Defendant’s argument that the police should have notified the prosecutor, so that the
prosecutor could notify the defense of trouble finding the witnesses, is without merit. The
prosecutor’s duty concerning trial witnesses is determined by statute, and no duty as suggested by
defendant exists. Rather, MCL 767.40a(5) requires the prosecuting attorney and the police to
provide reasonable assistance upon defendant’s request to locate and serve process on a witness.
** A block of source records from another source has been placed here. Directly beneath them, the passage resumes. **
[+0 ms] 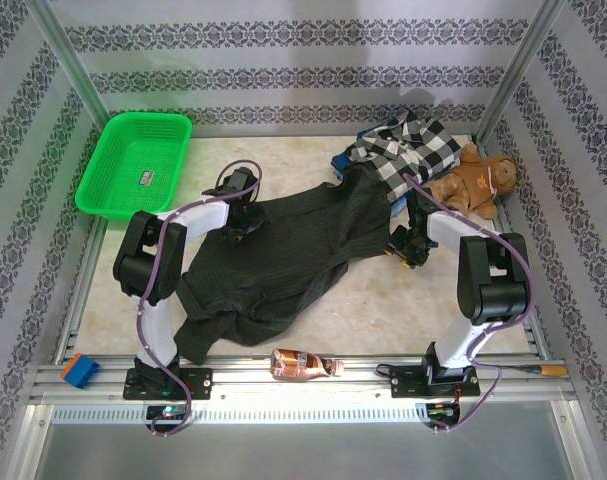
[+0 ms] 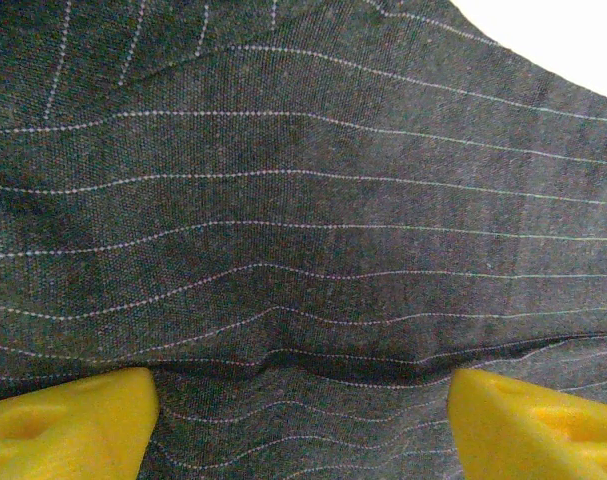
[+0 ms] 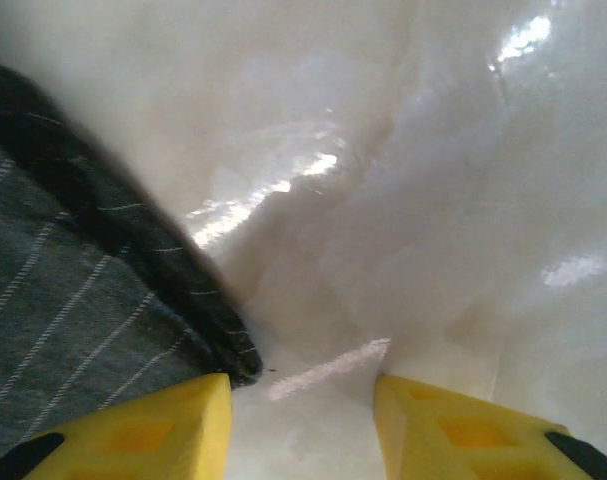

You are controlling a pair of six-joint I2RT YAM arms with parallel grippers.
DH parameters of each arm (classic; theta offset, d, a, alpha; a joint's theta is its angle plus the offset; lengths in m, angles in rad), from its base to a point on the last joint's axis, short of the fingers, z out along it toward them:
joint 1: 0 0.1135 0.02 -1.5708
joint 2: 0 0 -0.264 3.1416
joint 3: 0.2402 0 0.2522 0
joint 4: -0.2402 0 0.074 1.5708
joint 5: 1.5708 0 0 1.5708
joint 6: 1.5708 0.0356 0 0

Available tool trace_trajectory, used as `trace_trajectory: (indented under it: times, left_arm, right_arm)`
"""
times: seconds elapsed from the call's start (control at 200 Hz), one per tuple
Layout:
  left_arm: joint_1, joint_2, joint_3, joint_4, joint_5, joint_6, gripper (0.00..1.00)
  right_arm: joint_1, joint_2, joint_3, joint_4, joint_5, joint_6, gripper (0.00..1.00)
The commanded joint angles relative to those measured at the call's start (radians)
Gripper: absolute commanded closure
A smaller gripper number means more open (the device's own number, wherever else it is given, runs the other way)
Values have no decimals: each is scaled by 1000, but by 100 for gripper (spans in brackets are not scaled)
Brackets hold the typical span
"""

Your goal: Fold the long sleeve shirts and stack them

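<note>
A large dark charcoal pinstriped shirt [image 1: 283, 250] lies spread and rumpled across the middle of the table. A black-and-white checked shirt [image 1: 408, 150] is heaped at the back right, with blue fabric [image 1: 340, 160] peeking out beneath it. My left gripper [image 1: 241, 215] is down on the charcoal shirt's upper left part. In the left wrist view it [image 2: 303, 420] stands open, its yellow fingers [image 2: 68, 425] wide apart over a shallow fold of cloth [image 2: 313, 250]. My right gripper [image 1: 405, 250] is at the shirt's right edge. It [image 3: 303, 420] is open over bare table, with the shirt's hem [image 3: 183, 290] beside its left finger.
A green basket [image 1: 133, 165] stands at the back left. A brown teddy bear [image 1: 478, 180] lies at the back right beside the checked shirt. A small bottle [image 1: 303, 365] lies on the front rail, and a blue block [image 1: 80, 370] sits at the front left corner.
</note>
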State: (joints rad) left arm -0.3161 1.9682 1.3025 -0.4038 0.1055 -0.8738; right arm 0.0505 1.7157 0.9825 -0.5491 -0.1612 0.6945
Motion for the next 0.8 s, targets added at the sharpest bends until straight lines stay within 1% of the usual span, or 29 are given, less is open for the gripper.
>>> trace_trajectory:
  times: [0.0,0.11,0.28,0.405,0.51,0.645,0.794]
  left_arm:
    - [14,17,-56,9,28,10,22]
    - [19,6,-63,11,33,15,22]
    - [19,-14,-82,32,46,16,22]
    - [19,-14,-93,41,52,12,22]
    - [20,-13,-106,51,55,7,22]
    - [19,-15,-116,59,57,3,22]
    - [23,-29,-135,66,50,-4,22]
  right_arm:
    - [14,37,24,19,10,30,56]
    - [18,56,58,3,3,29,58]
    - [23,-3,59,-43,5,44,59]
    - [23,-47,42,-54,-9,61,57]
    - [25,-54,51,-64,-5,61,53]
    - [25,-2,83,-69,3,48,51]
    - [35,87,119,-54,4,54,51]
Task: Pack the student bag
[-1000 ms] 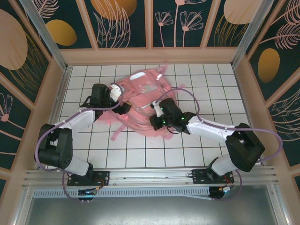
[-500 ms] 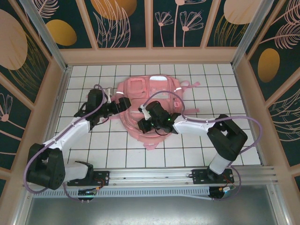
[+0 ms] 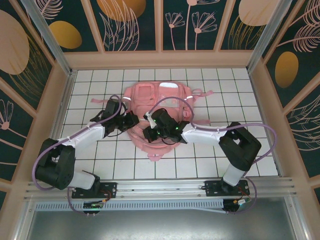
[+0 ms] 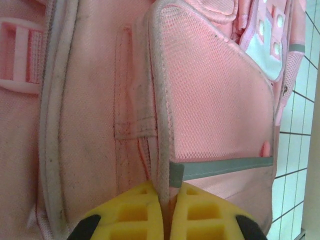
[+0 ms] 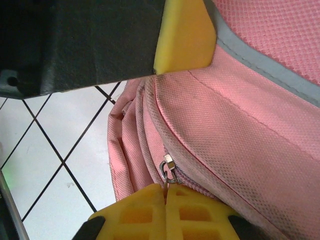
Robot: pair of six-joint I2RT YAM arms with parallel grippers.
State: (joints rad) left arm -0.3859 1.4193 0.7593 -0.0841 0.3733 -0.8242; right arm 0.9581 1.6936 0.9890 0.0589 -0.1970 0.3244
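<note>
The bag (image 3: 160,95) lies against both grippers. My left gripper (image 4: 165,212) pinches a seam (image 4: 159,125); my right gripper (image 5: 165,212) clamps the zipper pull (image 5: 168,171).

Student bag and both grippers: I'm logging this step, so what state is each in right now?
student bag: lying on the table, gripped by both arms.
left gripper: shut on the student bag's mesh pocket edge.
right gripper: shut on the zip pull.
zip pull: pinched; how far the zip is drawn cannot be told.
</note>
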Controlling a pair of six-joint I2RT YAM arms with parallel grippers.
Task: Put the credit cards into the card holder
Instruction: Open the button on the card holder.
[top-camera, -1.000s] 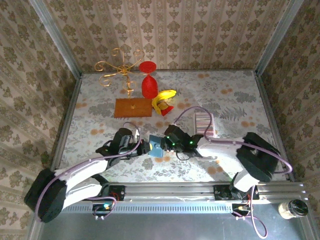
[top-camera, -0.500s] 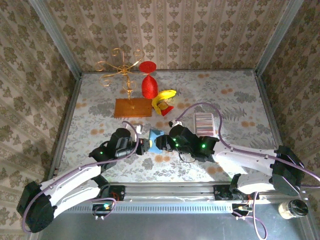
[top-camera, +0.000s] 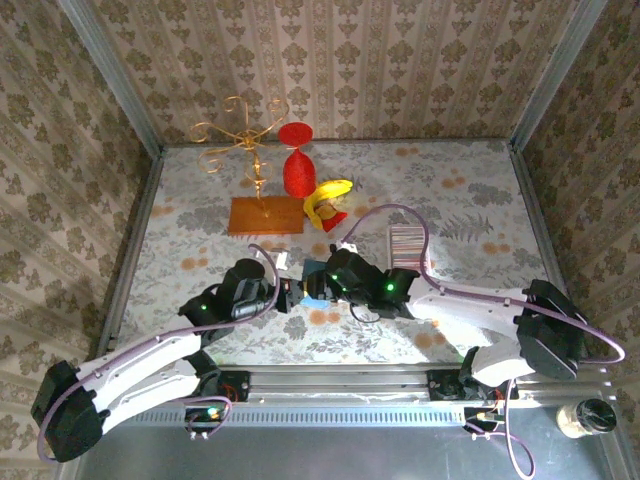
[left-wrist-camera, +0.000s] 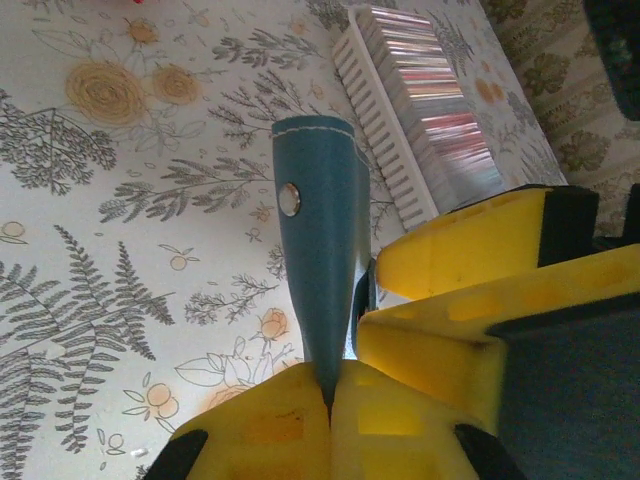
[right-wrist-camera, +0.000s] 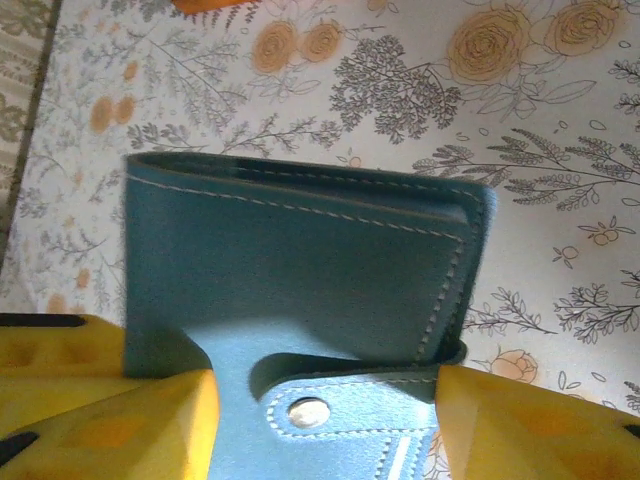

MCL 767.40a(5); People v Gadomski, 232 Mich App 24, 35-36; 592 NW2d 75 (1998). A
defense request for assistance, however, must be made to invoke this duty. People v Lawton, 196
Mich App 341, 347; 492 NW2d 810 (1993). A defendant may rely on a diligent effort by the
prosecutor and the police to produce an endorsed witness, Wolford, supra at 482-484, but not that
the witness will actually be produced.
II
Defendant next argues the prosecutor engaged in misconduct that denied him a fair trial
by suggesting through her questions that he had intimidated a prosecution witness. We disagree.
The test of prosecutorial misconduct is whether the defendant was denied a fair and
impartial trial. People v Rice (On Remand), 235 Mich App 429, 434-435; 597 NW2d 843
(1999). Defendant failed to preserve this claim by timely and specifically objecting to the alleged
misconduct. People v Schutte, 240 Mich App 713, 720-721; 613 NW2d 370 (2000).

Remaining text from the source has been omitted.